Bizzoni, Yuri, Federico Boschetti, Harry Diakoff, Riccardo Del Gratta, Monica Monachini and Gregory R. Crane. 2014. The Making of Ancient Greek WordNet. In: Nicoletta Calzolari et al. (eds.), Proceedings of the Ninth International Conference on Language Resources and Evaluation (LREC, vol. 2014), Reykjavik, Iceland, may 2014, 1140-1147. Accessed online at https://www.aclweb.org/anthology/L14-1054/.
Liddell, Henry George, and Robert Scott. 1889. An Intermediate Greek-English Lexicon. Clarendon Press, Oxford.
Roventini, Adriana et al. 2003. Italwordnet: Building a large semantic database for the automatic treatment of the italian language. Computational Linguistics in Pisa, Special Issue of Linguistica Computazionale, 18.

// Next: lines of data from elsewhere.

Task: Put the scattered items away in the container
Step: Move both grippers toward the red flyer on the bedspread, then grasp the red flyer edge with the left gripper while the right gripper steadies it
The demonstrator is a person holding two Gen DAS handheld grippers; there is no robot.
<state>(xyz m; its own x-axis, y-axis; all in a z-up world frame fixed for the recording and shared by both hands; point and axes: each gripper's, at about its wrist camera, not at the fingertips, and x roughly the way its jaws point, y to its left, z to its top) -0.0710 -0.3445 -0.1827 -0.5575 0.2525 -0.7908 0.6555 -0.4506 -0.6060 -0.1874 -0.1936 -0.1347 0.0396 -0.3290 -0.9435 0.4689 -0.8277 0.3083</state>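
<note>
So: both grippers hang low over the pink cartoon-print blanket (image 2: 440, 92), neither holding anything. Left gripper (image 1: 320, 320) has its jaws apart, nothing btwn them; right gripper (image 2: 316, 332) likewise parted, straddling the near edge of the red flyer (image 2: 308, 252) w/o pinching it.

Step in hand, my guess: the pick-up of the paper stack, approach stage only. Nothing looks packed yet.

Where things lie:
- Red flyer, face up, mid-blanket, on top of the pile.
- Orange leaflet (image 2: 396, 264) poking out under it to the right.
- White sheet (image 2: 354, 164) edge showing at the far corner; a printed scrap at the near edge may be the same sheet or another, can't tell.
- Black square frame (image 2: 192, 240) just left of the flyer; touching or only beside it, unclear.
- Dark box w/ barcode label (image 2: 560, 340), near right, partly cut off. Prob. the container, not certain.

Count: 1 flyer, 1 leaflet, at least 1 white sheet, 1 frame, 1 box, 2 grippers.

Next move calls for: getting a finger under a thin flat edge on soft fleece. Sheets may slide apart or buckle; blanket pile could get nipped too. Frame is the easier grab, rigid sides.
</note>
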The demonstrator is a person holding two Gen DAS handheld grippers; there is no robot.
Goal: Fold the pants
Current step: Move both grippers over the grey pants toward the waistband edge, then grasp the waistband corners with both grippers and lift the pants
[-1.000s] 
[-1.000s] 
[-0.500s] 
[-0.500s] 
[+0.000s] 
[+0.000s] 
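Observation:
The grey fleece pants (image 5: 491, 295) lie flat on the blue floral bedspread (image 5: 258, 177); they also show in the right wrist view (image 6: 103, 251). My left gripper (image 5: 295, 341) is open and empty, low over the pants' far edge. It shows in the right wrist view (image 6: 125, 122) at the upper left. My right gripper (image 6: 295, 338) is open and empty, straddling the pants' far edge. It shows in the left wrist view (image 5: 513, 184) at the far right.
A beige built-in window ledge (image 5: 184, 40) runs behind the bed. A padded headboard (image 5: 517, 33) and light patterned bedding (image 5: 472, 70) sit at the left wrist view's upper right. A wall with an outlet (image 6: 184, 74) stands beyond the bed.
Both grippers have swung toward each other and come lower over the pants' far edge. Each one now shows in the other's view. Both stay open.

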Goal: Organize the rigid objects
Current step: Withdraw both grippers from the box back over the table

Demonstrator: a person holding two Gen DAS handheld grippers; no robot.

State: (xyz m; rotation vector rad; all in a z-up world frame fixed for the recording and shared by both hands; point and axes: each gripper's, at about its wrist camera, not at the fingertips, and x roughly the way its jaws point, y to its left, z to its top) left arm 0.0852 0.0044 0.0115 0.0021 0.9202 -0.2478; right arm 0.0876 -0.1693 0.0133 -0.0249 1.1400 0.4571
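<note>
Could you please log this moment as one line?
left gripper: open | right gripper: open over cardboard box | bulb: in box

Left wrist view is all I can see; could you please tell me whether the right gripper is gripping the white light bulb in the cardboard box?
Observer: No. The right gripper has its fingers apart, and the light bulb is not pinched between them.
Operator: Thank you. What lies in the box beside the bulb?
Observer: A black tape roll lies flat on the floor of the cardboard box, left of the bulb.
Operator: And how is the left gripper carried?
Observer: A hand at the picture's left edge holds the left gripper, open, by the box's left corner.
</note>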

Sausa, Eleonora. 2012. Toward an Ancient Greek wordnet. In Workshop on WordNet and SketchEngine.
The Sanskrit WordNet builds on, and extends, original work by Oliver Hellwig for the Digital Corpus of Sanskrit (Hellwig 2017; 2010-2021).
Instead of automatically extracting bilingual pairs from a Sanskrit - English dictionary and mapping them onto synsets in the Princeton WordNet, the Sanskrit WordNet was created through genuine annotation of an ontology. The original data were taken from a public release of the OpenCyc knowledge base (Lenat 1995) containing concepts and knowledge about them in the form of relations such as kind_of, member_of, part_of, and instance_of. Based on their English descriptions, a substantial subset of the OpenCyc concepts were then mapped onto the English WordNet 2.1 and on WordNet forty-five lexicographer files, which contain supersenses based on syntactic category and logical groupings.*
Appropriate concepts were used for manually annotating selected texts from the Digital Corpus of Sanskrit with word semantic information, especially alchemical literature (Hellwig 2009), epics (Hellwig 2016) and, more recently, Vedic literature. If concepts required for the annotation of a text were not found in the original OpenCyc inventory, new concepts along with a brief description were added to the ontology. In addition, anachronistic concepts were partly removed. In this method, synsets are implicitly defined by the Sanskrit words assigned to the same ontological concept.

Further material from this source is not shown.